GENDER AND SPACE PROJECT

Partners:                      The Indo-Dutch Program on Alternatives in Development   The Gendered Spaces Project focused on gender as a category to examine the ordering and experience of the city and its varied spaces, particularly public space. Feminist scholarship has demonstrated in many different cultural contexts that one of the key features controlling women's access to space in modem societies is the belief that women and their bodies are firmly located in the private space of the home, as property of the family / community / State (of men). Women's very presence in public spaces then constitutes an act of transgression. This study explored the ways in which public spaces are perceived, experienced and interpreted by both men and women, but in particular by women. Public space are largely but not exclusively  buses, trains, parks, maidans (open grounds), footpaths, subways, bazaars, restaurants and theatres. The project addressed concerns related to gendered spaces in relation to the state, the market, cultural norms and practices, right-wing ideologies, and finally, in relation to the aesthetics of urban public space architecture and the visions of urban planners for the bodies of cities.
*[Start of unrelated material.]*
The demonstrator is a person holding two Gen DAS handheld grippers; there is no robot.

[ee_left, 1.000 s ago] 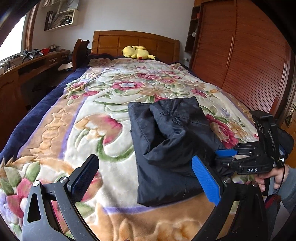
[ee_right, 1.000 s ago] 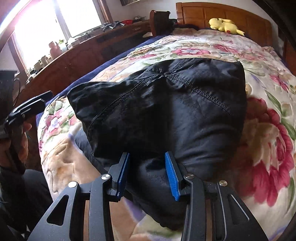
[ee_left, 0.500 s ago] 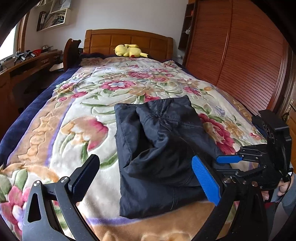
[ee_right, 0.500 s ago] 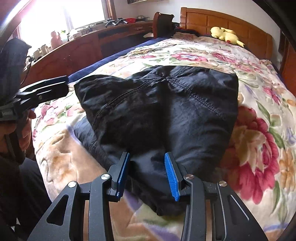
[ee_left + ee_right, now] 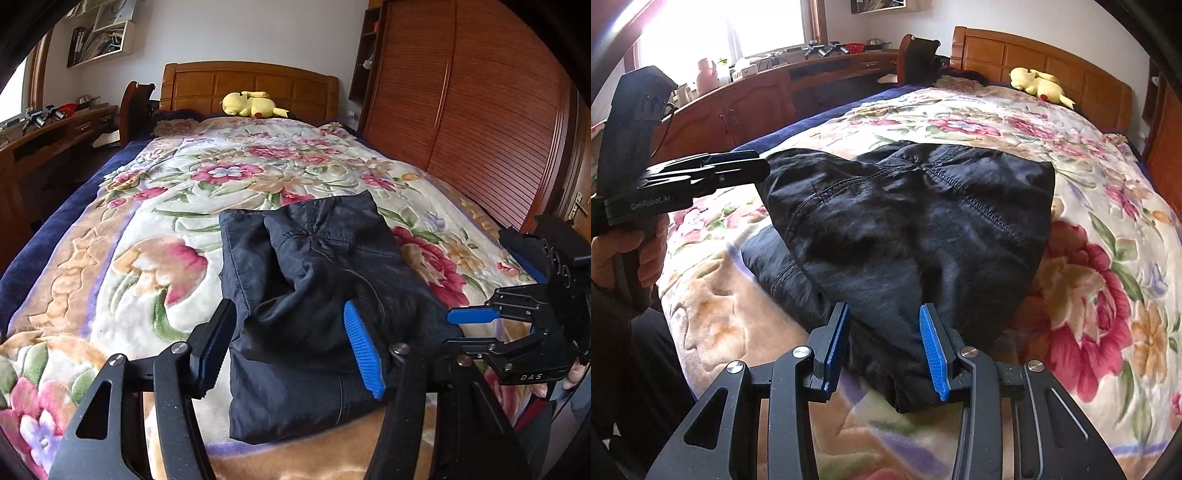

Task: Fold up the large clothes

A planned film about the use of public toilets titled Q2P was  an important tool for making public the normally invisible issues surrounding the use of public facilities by women, and particularly the sharp class differences involved. At a macro-level, this was a  response to the ways in which public spaces are visualized and developed through various ideologies, cultural practices and narratives. In the last decade, in the context of issues related to gender, the voices that have made themselves heard and seen include those of the market and the Hindu Right. Through this research, the authors developed a strong counter voices to these, engaging with the ideologies and narratives of  both, and questioning their taken-for-grant-endness by placing the female user of public space at the centre of the dialogue.  Based on this research, a book was published in 2011 by Penguin India, titled "Why Loiter?"